Omit the images and output every line of the data below exactly.

═════ Data extract

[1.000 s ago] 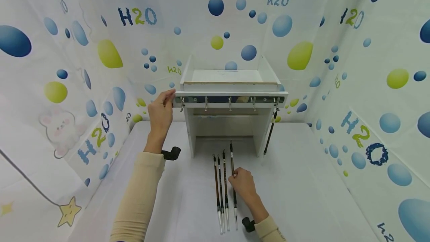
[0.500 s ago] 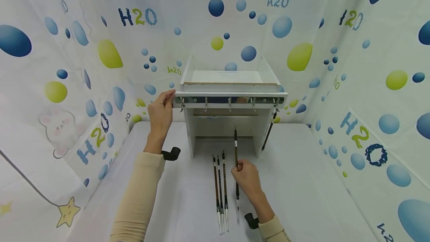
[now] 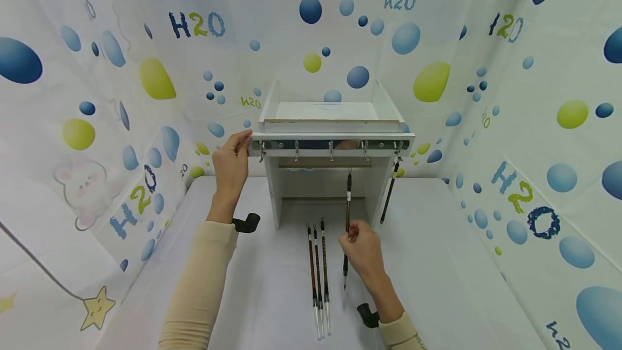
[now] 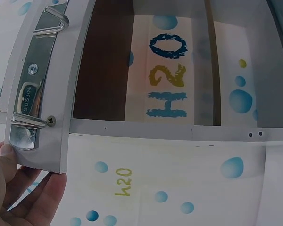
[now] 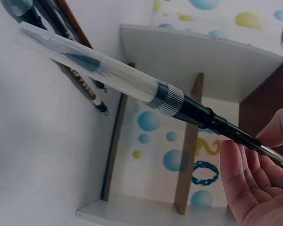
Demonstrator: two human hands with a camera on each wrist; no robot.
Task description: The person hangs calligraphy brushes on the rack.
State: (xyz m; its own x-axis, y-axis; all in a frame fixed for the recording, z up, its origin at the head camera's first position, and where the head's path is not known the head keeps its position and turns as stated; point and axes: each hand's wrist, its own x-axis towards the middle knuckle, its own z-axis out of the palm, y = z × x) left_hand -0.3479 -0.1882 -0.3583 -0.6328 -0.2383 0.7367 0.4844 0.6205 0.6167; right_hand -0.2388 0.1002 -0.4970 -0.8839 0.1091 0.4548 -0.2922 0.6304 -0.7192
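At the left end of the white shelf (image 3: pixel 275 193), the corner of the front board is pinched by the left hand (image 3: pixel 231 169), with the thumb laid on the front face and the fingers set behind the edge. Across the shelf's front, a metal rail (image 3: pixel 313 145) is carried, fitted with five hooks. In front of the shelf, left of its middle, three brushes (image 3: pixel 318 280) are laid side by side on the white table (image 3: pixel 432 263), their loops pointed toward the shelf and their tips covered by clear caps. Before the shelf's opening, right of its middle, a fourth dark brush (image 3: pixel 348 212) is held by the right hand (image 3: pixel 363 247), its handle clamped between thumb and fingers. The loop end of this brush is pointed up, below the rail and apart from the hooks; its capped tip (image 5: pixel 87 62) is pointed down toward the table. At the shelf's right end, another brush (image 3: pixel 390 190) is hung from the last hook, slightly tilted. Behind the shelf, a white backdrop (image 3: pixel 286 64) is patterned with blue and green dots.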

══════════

- **Result for this task**:
[1.000 s ago] 
[0.500 s ago] 
[now] 
[now] 
[now] 
Demonstrator: two human hands with a camera on each wrist; no robot.
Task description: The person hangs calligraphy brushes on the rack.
State: (xyz m; its own x-axis, y-axis; all in a frame fixed for the recording, z up, its origin at the head camera's first position, and where the head's path is not known the head keeps its position and turns as stated; point and axes: each hand's wrist, its own x-axis towards the middle knuckle, its own z-axis out of the palm, y = z × x) left_hand -0.3479 -0.1882 -0.3583 -0.6328 -0.2383 0.7367 0.4844 0.6205 0.6167; right_hand -0.2388 0.1002 -0.4970 -0.8839 0.1091 0.4548 -0.2922 0.6304 -0.7192
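At the left end of the white shelf (image 3: pixel 275 193), the corner of the front board is pinched by the left hand (image 3: pixel 231 169), with the thumb laid on the front face and the fingers set behind the edge. Across the shelf's front, a metal rail (image 3: pixel 313 145) is carried, fitted with five hooks. In front of the shelf, left of its middle, three brushes (image 3: pixel 318 280) are laid side by side on the white table (image 3: pixel 432 263), their loops pointed toward the shelf and their tips covered by clear caps. Before the shelf's opening, right of its middle, a fourth dark brush (image 3: pixel 348 212) is held by the right hand (image 3: pixel 363 247), its handle clamped between thumb and fingers. The loop end of this brush is pointed up, below the rail and apart from the hooks; its capped tip (image 5: pixel 87 62) is pointed down toward the table. At the shelf's right end, another brush (image 3: pixel 390 190) is hung from the last hook, slightly tilted. Behind the shelf, a white backdrop (image 3: pixel 286 64) is patterned with blue and green dots.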

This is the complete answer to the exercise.